Daniel Raimi: Right. That's where things like the Weatherization Assistance Program and other programs like that come in.
Sanya Carley: Exactly. Weatherization—and even residential solar, as another example you pointed out before. Solar and storage.
Daniel Raimi: Sanya, this has been a fascinating conversation. You've shared so much information really concisely. I've learned a ton, and I'm sure our audience has, too.
I'd love to ask you now the same question we ask all of our guests at the end of each episode, which is to recommend something that you think is great that you think our audience would enjoy. It can be a book or a movie or a podcast or whatever. So what's at the top of your literal or your metaphorical reading stack?
Sanya Carley: I love it. I went for something that involves nature and environment. Mine is The Night Watchman by Louise Erdrich, and this is a book that I read this summer at our family's cottage in Door County, Wisconsin—the thumb. This is a stunning novel about Louise Erdrich's grandfather, who worked as a night watchman at a jewelry plant in Turtle Mountain Reservation, North Dakota, in the 1950s. Her grandfather is a Chippewa council member who organizes his community to fight an emancipation bill that was being considered in Congress at the time, and really, it was to fight to preserve his community's rights to their land.
I thought it was beautiful, beautifully written, and I just really appreciated this work of historical fiction and its ability to portray Indigenous communities' connections to their land and their efforts to preserve their land and their own rights despite such extreme incidents of disempowerment and disenfranchisement.
Daniel Raimi: That's a great recommendation.
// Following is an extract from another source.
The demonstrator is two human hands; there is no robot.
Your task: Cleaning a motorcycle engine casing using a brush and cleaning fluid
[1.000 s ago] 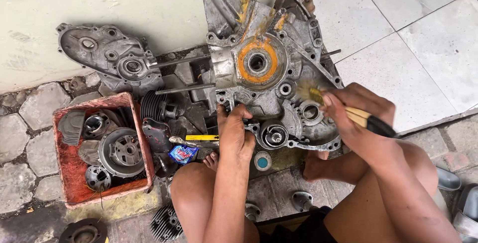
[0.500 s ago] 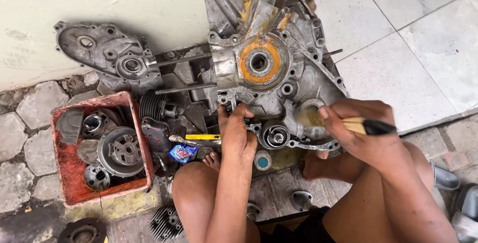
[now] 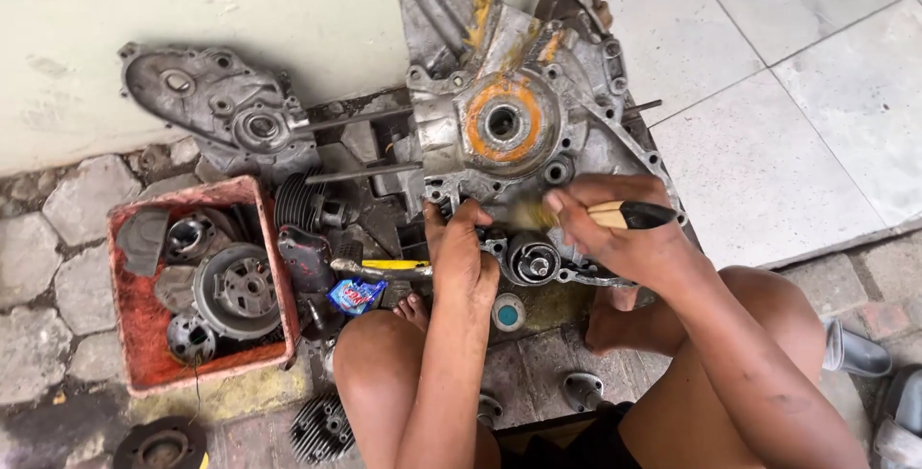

I had seen that book in the bookstore recently and was curious about it, so now I have an excuse to go pick it up.
Sanya Carley: That's exactly right. It's so beautiful.
Daniel Raimi: Excellent.
Well, Sanya Carley, one more time—thank you so much for coming onto the show. Thank you for all the great work that you do, for being a RFF university fellow, and for being a great person. Great to have you on the show. Thanks so much.
Sanya Carley: Thank you. Such a pleasure. I really appreciate it.